Jim, all stretched out on the couch in his sock feet and looking very comfortable, waved the remote with the aim of silencing the tv and gave Blair all of his (unnecessarily amused) attention. Blair meanwhile wrapped his dripping hair in a towel and tried to regain a sense of humor and proportion.

“I’ve only met Ryan a couple of times, but he didn’t strike me as the religious type.”

Blair made a small, frustrated noise behind the shelter of the towel, before collapsing into an armchair.

“Frank Sulloway is a psychologist who’s written a book positing that birth order affects personality, and okay, not my field, but what I’ve heard of his work even from personal observation… well, I’d have to read it, and like I said, not my field, but it’s bullshit.”

“So Ryan and you had a …robust academic discussion?” Jim was still looking amused, and also dry and warm. 

Blair decided that sitting down and steaming in more ways than one wasn’t working for him and instead headed for the kitchen to fill his kettle and set it on the stove top. Tea. Something warm and calming to soothe ruffled tempers and unsatisfied libidos. “Exceedingly robust,” Blair muttered, and considered his tea selections.

“You two usually get along.”

“Yeah, well obviously we tripped each other’s wires on this one, and I’m sure we’ll get along just fine after we cool off, but first we have to cool off.”

“Well, the weather outside should certainly help that,” Jim said, and turned his attention back to the tv once more. That was fine by Blair because he wanted to vent, up to a point, but past a point he’d have to explain to Jim just why he felt so ruffled, and he wasn’t entirely sure of the answer himself. It had been such a stupid argument.

He poured his tea and returned to the chair to stretch out and sulk. He liked Ryan, he was a good friend, but he enjoyed armchair psychoanalysis to an obnoxious degree. (Was it armchair psychoanalysis when it was literally from an armchair but the person in question was actually qualified? Blair decided it was because… well. Just because Ryan was wrong for a start.)

Blair eyed Jim over the rim of his cup, reviewing what he knew about Jim in the light of what Ryan thought he knew about him. Conscientious – yes, Jim was that.

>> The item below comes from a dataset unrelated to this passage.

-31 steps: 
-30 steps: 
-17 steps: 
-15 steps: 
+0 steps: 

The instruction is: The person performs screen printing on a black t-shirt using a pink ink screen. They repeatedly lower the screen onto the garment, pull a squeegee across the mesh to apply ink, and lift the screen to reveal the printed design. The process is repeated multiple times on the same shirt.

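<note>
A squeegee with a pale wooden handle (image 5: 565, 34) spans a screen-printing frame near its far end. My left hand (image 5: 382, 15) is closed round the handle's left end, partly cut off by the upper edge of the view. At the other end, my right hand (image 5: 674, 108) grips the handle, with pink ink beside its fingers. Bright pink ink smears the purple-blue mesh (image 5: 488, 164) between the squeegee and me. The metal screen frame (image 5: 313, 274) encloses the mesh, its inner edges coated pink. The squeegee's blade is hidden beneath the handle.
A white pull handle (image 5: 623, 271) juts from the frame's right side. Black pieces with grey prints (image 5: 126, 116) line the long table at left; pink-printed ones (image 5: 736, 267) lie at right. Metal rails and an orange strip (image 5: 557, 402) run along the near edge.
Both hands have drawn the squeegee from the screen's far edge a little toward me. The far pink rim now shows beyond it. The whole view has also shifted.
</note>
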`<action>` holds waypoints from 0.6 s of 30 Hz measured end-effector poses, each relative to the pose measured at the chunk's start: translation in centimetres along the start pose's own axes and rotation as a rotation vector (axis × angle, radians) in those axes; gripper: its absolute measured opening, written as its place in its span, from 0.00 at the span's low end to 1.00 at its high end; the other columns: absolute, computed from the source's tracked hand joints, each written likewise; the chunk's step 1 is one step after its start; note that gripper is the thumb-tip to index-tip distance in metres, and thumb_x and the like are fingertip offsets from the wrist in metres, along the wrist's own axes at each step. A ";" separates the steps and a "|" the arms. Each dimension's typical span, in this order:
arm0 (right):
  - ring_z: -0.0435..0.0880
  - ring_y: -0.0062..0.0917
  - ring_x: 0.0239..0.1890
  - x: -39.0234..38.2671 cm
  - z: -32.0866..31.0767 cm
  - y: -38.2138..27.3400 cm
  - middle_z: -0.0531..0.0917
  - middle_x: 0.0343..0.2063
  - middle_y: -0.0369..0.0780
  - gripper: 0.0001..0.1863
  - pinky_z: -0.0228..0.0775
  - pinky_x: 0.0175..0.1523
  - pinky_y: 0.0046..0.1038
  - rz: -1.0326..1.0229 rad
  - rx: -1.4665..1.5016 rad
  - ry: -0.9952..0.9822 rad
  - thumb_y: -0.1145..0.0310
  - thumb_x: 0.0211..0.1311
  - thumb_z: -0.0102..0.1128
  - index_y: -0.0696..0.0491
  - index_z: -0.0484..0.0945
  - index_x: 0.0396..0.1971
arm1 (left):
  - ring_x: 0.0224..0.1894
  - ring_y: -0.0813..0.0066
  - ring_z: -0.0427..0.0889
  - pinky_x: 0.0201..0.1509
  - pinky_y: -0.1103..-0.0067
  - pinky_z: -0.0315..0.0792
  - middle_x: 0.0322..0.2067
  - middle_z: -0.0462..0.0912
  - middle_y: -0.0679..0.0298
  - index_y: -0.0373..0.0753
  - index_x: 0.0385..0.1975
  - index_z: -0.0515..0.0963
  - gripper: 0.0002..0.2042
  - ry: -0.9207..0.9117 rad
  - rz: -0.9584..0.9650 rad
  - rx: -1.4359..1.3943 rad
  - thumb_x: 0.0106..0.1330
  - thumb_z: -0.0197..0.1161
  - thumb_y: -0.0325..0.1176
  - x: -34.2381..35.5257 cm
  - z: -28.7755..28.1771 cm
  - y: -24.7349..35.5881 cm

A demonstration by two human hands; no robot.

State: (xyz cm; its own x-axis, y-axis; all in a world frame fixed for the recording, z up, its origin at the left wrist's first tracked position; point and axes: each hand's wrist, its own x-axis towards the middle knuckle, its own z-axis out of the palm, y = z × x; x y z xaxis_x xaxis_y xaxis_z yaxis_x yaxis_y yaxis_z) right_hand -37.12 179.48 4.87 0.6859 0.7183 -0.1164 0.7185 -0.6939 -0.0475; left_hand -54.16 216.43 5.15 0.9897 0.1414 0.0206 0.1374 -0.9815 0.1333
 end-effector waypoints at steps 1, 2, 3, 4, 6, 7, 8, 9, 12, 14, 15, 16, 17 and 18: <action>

And okay, maybe not that open to new ideas, but not closed to them either. And Ryan knew absolutely nothing about how agreeable Jim could be just because he’d had a run-in with him on a bad day. Ryan was full of shit, and he didn’t know as much about Blair as he thought he did, either.

“You’re glaring, Chief.” Jim was moving out of amused now, into something more like concern, because he knew that Blair wasn’t actually glaring at him.

“Sorry, sorry, man.”

“So was this thing with Ryan more serious then?”

And see, this was where Ryan was wrong, wrong, wrong, because Jim did actually have a sensitive side. Looking after the tribe, dealing compassionately with people.

“I would just like to say that I think that you are perfectly agreeable.”

Jim lifted an eyebrow. “Thanks, Sandburg. I try.”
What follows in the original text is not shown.